Fig. 3 SEM images of the MWCNTs@BSA-MIPILs prepared with different amount of cross-linker NNMBA: 0 mg (a); 20 mg (b); 50 mg (c); 100 mg (d); 150 mg (e); 200 mg (f); 250 mg (g); 300 mg (h).

Optimization of incubation pH on adsorption

Fig. 4 compares the amounts of BSA adsorbed by MWCNTs@BSA-MIPILs and MWCNTs@NIPILs under different pH conditions. The result showed that the adsorption capacity of the MWCNTs@BSA-MIPILs was greatly affected by incubation pH as compared to the MWCNTs@NIPILs. The adsorption capacity and imprinting factor was largest for the MWCNTs@BSA-MIPILs at an incubation pH of 4.7. This can be explained as follows: the charge of the proteins depends on the pK_a of the amino acid side chains and on the pH of the incubation solution. The pK_a value of the side chain of the aspartic acid, glutaminc acid, cysteine and tyrosine was 3.9, 4.2, 8.3 and 10.1, respectively. The pK_a value of the side chain of the histidine, lysine and arginine was 6.0, 10.5 and 12.5, respectively. At an incubation pH of 4.7, the aspartic acid and glutaminc acid side chains are negative charged, the cysteine and tyrosine side chains are uncharged, and the histidine, lysine and arginine side chains are positive charged. Therefore, the electrostatic interaction between the negative charged side chains of BSA and the positive charged imidazolium cations of the PILs was very weak at a pH of 4.7. Moreover, the N atoms in the imidazolium cations of the PILs can act as proton acceptors, and the active hydrogen in the amino acid side chains of the BSA template can serve as proton donors. Therefore, the hydrogen bonding interaction between BSA and the PILs was very strong at a pH of 4.7. However, the negative charged side chains will increase, and the active hydrogen in the amino acid side chains will decrease greatly because of the continuous losses of the H⁺ ions with increasing pH value, which will lead to an enhanced electrostatic interaction and a weakened hydrogen bonding interaction between BSA and the PILs. The high adsorption capacity and imprinting effect at pH 4.7 indicated that the hydrogen bonding interaction played a more important role than the electrostatic interaction in the recognition of BSA.

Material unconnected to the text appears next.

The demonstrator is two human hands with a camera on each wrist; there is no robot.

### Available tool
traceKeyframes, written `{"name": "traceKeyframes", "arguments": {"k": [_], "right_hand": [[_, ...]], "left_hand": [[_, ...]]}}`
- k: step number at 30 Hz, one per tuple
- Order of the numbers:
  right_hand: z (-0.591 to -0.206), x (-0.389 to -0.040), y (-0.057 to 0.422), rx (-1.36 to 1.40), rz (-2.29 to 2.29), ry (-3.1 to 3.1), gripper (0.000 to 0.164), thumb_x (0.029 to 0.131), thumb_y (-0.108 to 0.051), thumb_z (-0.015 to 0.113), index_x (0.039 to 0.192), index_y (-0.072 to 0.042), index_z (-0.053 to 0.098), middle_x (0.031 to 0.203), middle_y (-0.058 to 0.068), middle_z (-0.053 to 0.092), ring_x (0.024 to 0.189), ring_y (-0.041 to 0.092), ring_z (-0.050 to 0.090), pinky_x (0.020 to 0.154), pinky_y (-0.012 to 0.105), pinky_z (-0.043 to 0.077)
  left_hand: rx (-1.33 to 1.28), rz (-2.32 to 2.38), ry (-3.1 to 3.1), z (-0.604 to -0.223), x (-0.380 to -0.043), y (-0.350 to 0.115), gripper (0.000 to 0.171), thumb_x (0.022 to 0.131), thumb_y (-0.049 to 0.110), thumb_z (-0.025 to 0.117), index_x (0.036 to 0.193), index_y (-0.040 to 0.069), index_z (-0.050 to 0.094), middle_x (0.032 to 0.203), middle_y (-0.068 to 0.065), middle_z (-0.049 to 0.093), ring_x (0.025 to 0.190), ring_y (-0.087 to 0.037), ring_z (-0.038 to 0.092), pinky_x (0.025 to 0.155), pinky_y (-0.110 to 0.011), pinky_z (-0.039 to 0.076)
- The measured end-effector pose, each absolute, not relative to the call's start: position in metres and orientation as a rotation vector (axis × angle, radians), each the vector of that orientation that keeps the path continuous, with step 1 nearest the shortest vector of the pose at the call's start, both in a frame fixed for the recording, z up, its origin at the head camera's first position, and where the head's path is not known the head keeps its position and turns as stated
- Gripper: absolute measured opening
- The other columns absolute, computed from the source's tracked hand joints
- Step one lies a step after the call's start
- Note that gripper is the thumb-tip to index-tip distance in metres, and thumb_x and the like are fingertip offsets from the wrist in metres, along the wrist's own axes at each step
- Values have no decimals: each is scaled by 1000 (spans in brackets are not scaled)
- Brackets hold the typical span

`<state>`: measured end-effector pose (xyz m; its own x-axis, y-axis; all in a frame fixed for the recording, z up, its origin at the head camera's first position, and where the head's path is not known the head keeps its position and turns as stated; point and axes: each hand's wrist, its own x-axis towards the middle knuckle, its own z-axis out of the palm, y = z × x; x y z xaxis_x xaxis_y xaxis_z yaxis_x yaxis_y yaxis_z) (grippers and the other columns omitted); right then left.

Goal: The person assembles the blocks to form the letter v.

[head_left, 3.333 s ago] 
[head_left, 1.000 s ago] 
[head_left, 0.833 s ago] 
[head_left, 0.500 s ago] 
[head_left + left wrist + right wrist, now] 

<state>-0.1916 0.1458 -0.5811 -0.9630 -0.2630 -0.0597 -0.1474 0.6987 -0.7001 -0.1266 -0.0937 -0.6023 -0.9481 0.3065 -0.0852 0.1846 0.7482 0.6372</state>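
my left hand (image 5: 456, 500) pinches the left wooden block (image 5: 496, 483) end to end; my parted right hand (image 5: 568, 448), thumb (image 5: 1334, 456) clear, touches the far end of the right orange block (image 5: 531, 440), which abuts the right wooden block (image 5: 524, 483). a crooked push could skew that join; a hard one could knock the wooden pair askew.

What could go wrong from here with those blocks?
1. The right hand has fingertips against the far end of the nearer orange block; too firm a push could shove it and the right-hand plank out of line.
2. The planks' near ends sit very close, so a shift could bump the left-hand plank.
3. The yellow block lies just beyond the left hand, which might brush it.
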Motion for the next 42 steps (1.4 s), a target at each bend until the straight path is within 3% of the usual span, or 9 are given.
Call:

Fig. 4 Comparison of the amounts of BSA adsorbed by MWCNTs@BSA-MIPILs and MWCNTs@NIPILs prepared using [AMIM][PF₆] as monomers under different pH conditions.

Adsorption kinetics study

Fig. 5 shows the pseudo-first-order and pseudo-second-order kinetic plots for the adsorption of BSA onto the surface of the MWCNTs@BSA-MIPILs and MWCNTs@NIPILs. The results of kinetic parameters and correlation coefficients (R²) were shown in Table 3. The result showed that the adsorption capacity provided by MWCNTs@BSA-MIPILs was much higher than that provided by MWCNTs@NIPILs. The difference between them was about 39.61 mg g⁻¹, which was very consistent with the theoretical imprinting sites formed on the surface of the MWCNTs@BSA-MIPILs. This result demonstrated that the great difference was mainly attributed to the formed specific imprinting sites, and the contribution of the non-specific adsorption caused by the diverse surface morphology was very small. It was also found that the pseudo-first-order equation provided better R² and agreement between calculated and experimental Q_e values in comparison with the pseudo-second-order kinetic equation for both the MWCNTs@BSA-MIPILs and MWCNTs@NIPILs. The MWCNTs@BSA-MIPILs displayed a slower kinetic as compared to the MWCNTs@NIPILs, as determined from the rate constant of the pseudo-first order and pseudo-second-order, although it showed a much higher adsorption capacity to BSA. The time required for reaching adsorption equilibrium was about 90 and 40 min for the MWCNTs@BSA-MIPILs and MWCNTs@NIPILs, respectively.

Fig. 5 The pseudo-first-order and pseudo-second-order adsorption kinetic plots for the adsorption of BSA onto the surface of the MWCNTs@BSA-MIPILs and MWCNTs@NIPILs prepared using [AMIM][PF₆] as monomers.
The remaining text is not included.